Traffic police first received an alert at 3 am on Tuesday, following which they reached the spot and made arrangements for a local crane. Over the next six hours, as morning rush hour approached, three cranes with various lifting capacities tried to tow the vehicle — but each failed.
“The cranes can only drag vehicles off the bridge. That’s how each vehicle with a breakdown is cleared off roads. But this carrier posed a peculiar problem. It had a set of missing wheels, so it could not have been dragged away. Hoisting the carrier and dragging it on its hind wheels was impossible because of the weight of the cargo and because it was an open one,” said Om Prakash, traffic inspector of Sarita Vihar circle.
Around 6 am, morning traffic from Badarpur and Okhla began heading towards Noida, only to find the six-wheeler parked midway on the bridge, reducing the three-lane flow of traffic to a single file. This triggered a bottleneck, and eventually gridlock across southeast Delhi and Noida.

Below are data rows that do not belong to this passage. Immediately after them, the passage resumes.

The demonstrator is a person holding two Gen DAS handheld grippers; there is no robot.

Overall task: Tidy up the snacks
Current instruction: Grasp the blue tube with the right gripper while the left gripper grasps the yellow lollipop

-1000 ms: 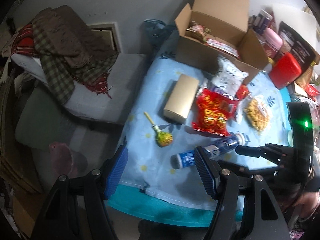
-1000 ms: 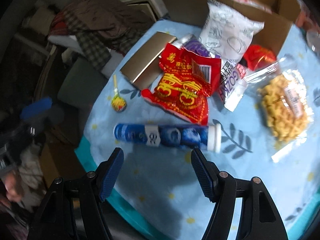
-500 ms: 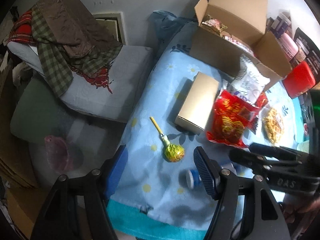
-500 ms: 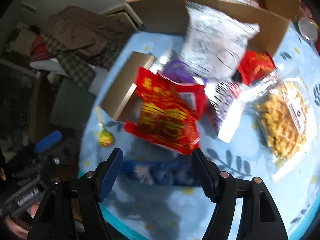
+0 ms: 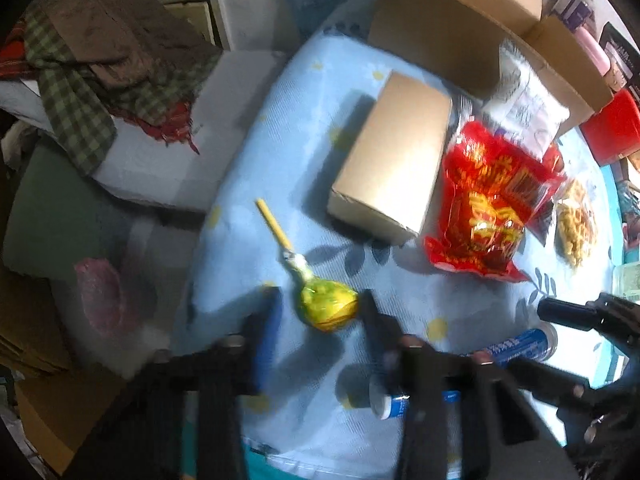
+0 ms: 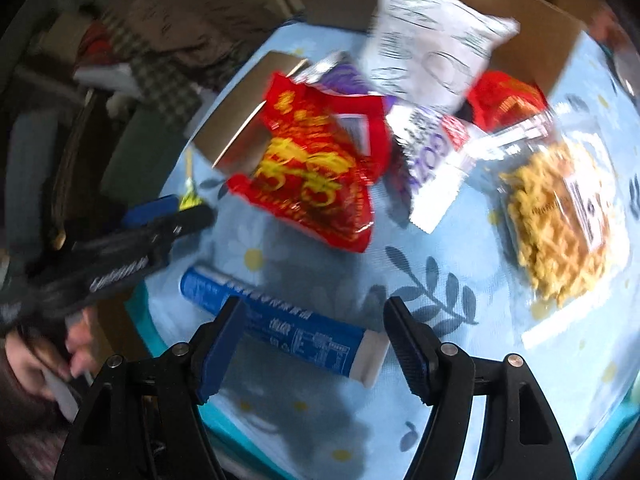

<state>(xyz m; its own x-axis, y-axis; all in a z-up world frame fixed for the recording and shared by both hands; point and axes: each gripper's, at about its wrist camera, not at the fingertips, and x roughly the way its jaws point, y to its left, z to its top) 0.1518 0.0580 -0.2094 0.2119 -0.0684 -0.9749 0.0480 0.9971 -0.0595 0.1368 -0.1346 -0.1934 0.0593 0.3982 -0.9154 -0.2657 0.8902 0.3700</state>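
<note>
A lollipop [image 5: 326, 306] with a yellow-green wrapper and yellow stick lies on the blue flowered tablecloth [image 5: 280, 128]. My left gripper [image 5: 320, 316] is closing its jaws around the lollipop's head; the pads sit tight against its sides, though blurred. The right wrist view shows this left gripper [image 6: 176, 210] at the table's left edge. A blue tube [image 6: 288, 330] with a white cap lies flat near the front edge. My right gripper [image 6: 314, 344] hangs open just above the tube, one finger on each side, not touching it. The tube [image 5: 516, 348] also shows in the left wrist view.
A tan carton [image 5: 394, 156], a red snack bag [image 5: 484, 204], a white bag [image 6: 432, 36], a clear bag of yellow snacks [image 6: 556, 216] and a small red packet [image 6: 504, 100] lie behind. An open cardboard box [image 5: 452, 36] stands at the back. Clothes [image 5: 104, 60] pile on a seat left.
My left gripper has come down over the lollipop and its jaws have narrowed around the head. The right gripper stays open over the blue tube, which now lies between its fingers.
</note>
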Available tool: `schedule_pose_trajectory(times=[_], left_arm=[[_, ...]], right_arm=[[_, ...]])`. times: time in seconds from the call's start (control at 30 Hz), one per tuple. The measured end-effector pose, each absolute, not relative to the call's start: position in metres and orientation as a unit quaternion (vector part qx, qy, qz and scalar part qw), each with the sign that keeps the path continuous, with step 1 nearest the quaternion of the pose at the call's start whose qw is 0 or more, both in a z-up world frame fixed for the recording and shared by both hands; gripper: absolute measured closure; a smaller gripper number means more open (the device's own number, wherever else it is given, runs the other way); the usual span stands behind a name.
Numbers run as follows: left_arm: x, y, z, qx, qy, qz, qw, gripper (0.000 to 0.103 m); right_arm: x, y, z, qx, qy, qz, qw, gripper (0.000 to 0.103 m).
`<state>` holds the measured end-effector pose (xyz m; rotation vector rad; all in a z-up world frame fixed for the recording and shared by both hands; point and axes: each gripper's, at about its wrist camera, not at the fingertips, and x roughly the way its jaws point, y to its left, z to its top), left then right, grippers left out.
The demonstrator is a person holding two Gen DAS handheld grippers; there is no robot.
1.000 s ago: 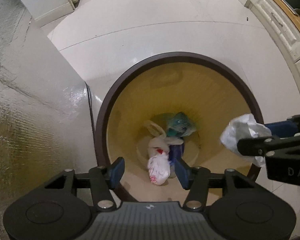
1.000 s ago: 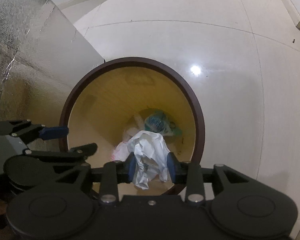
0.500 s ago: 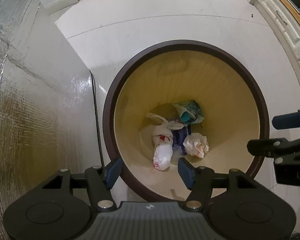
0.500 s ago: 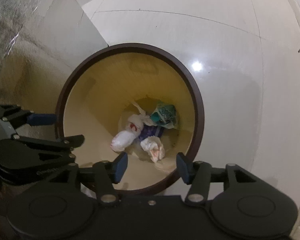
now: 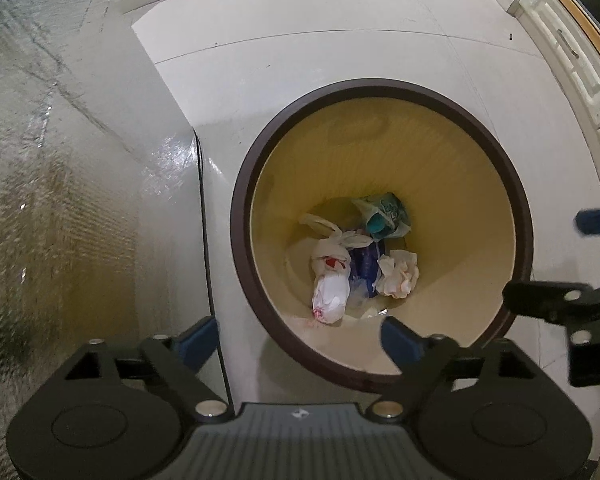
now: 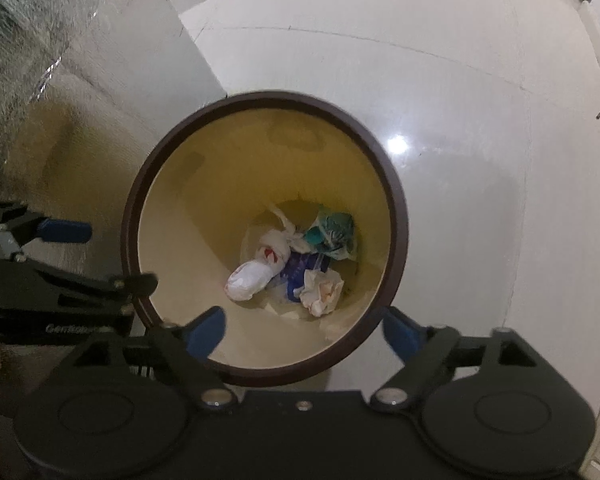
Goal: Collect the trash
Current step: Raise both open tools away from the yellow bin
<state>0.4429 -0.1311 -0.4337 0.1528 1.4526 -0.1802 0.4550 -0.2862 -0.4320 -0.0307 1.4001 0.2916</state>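
The left gripper [image 5: 298, 336] and the right gripper [image 6: 304, 330] both hang above the round trash bin [image 6: 396, 216]. Their jaws have just been opening, now stand wide apart, and nothing is between them. The crumpled white paper [image 6: 322, 292] lies at the bottom of the bin, beside a white plastic bag [image 6: 256, 272] and a green wrapper [image 6: 334, 232].

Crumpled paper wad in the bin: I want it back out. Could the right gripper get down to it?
Probably yes: the right gripper hangs open above the bin, nothing covers the crumpled paper wad, though it lies deep at the bottom.
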Motion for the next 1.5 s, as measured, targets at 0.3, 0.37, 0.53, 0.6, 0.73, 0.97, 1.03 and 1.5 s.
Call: schedule_pose_trajectory(times=[0.3, 0.37, 0.53, 0.6, 0.73, 0.97, 1.03, 1.5], left_arm=[[0.436, -0.123, -0.409, 0.060, 0.657, -0.072, 0.748, 0.000], [0.434, -0.122, -0.401, 0.062, 0.654, -0.069, 0.750, 0.000], [0.430, -0.119, -0.380, 0.059, 0.642, -0.060, 0.762, 0.000], [0.427, -0.117, -0.369, 0.059, 0.636, -0.057, 0.767, 0.000], [0.420, -0.114, -0.347, 0.056, 0.624, -0.052, 0.778, 0.000], [0.401, -0.113, -0.315, 0.056, 0.602, -0.050, 0.795, 0.000], [0.395, -0.113, -0.304, 0.055, 0.596, -0.049, 0.800, 0.000], [0.349, -0.114, -0.213, 0.009, 0.525, -0.047, 0.850, 0.000]], right_arm=[[0.447, -0.295, -0.408, -0.016, 0.622, 0.111, 0.775, 0.000], [0.443, -0.298, -0.402, -0.017, 0.621, 0.109, 0.776, 0.000], [0.432, -0.303, -0.381, -0.018, 0.614, 0.109, 0.781, 0.000], [0.427, -0.308, -0.370, -0.014, 0.611, 0.105, 0.785, 0.000], [0.417, -0.314, -0.354, -0.011, 0.604, 0.104, 0.790, 0.000], [0.393, -0.329, -0.320, 0.009, 0.580, 0.090, 0.810, 0.000], [0.385, -0.330, -0.311, 0.012, 0.571, 0.090, 0.816, 0.000], [0.330, -0.356, -0.240, 0.056, 0.483, 0.068, 0.871, 0.000]])
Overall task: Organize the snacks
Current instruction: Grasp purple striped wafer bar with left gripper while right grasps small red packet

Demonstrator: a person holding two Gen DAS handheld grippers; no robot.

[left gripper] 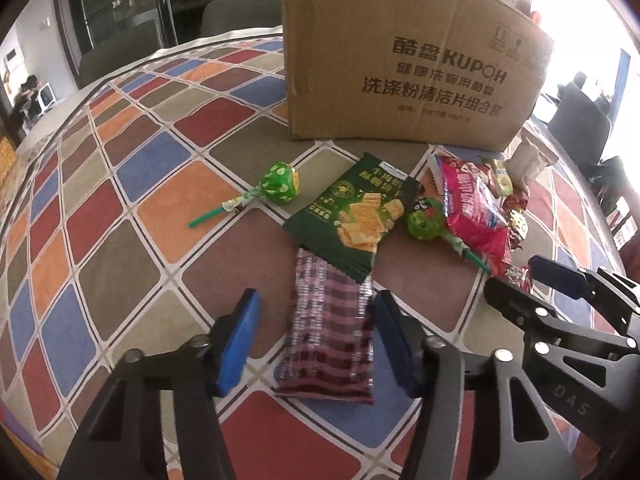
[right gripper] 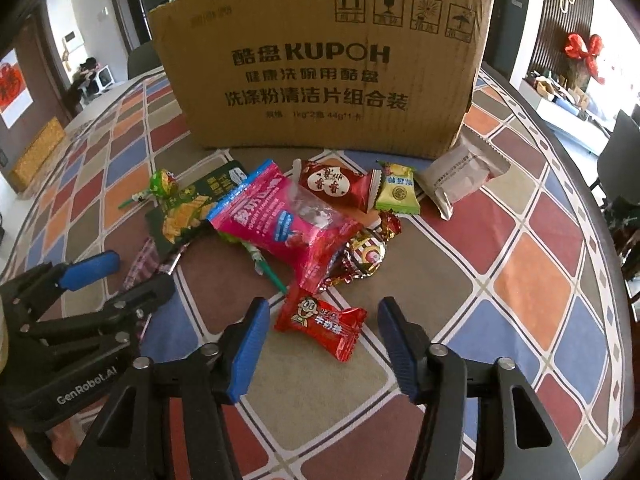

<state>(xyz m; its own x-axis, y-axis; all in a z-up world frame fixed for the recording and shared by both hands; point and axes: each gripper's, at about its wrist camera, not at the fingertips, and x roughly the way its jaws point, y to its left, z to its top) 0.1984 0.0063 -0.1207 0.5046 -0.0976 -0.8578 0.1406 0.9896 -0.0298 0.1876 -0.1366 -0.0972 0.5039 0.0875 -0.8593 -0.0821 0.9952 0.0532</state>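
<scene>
Left wrist view puts our left gripper (left gripper: 316, 344) right over the plaid-wrapped snack bar (left gripper: 330, 328): the bar lies between the two blue pads, which stand spread apart and grasp nothing. Its long axis runs up the frame, along the fingers, and its far end is tucked under the dark green biscuit packet (left gripper: 358, 220). We judge a squeeze across the bar's width is the next move, with a pull toward the bottom of the frame to free it from that packet.

Right wrist view shows our right gripper (right gripper: 322, 346) likewise spread wide and holding nothing, with a small red candy wrapper (right gripper: 322, 328) low in the centre, between the pads. It lies slightly slanted, its long axis roughly across the frame. Each gripper thus has its own nearest item; the left is nearer the bar, the right nearer the candy.

The remaining snacks sit in a heap mid-frame on the checked tablecloth (right gripper: 532, 280), in front of the cardboard box (right gripper: 320, 64). The box reads "KUPOH" with Chinese lines below and handling symbols at upper right. The left gripper's body reads "GenRobot.AI"; the right one's, seen from the left, "DAS". The pink bag (right gripper: 280, 220) carries print too distorted for us to read.
</scene>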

Noida traffic police, who were alerted by Sarita Vihar circle, meanwhile closed traffic towards Kalindi Kunj and diverted vehicles to the DND. Thousands of commuters, such as Kiran Mantu — who was travelling from C R Park to Noida Sector 37 — spent as long as four hours in their vehicles.
Many who take buses to and from Noida chose to walk the 2-km Kalindi Kunj bridge. “All buses are avoiding the bridge. The cabs are on strike. So I am walking to my office in Jasola,” Priyanka Chaudhry, a software engineer, said.
Even as the traffic situation worsened during peak rush hour, traffic police kept calling the owner of the stranded vehicle, asking him to come and solve the problem. The transporter sent across a mechanic, but he got stuck in traffic himself. Traffic police also considered taking the concrete slabs off the vehicle to reduce its weight and tow it, but decided against it.
“We do not have the expertise to weigh the cargo, and we felt the bridge could have got damaged had the cable of the crane snapped while towing the carrier. So we had to repair the vehicle on the bridge before clearing it,” Prakash said.
When the mechanic arrived more than 12 hours later, traffic police oversaw the fixing of vehicle’s hub and wheel. “The owner had sent the mechanic to look for an old hub from Mayapuri’s scrap market so he could save money. A new one would have been faster to find,” an officer claimed.
Such was the frustration of traffic police officers that they considered challaning the owner for “negligence”, but eventually decided not to. Around 4.45 pm, the cargo carrier — its wheels fixed — was dragged off the bridge, unclogging the stream of traffic from Delhi to Noida.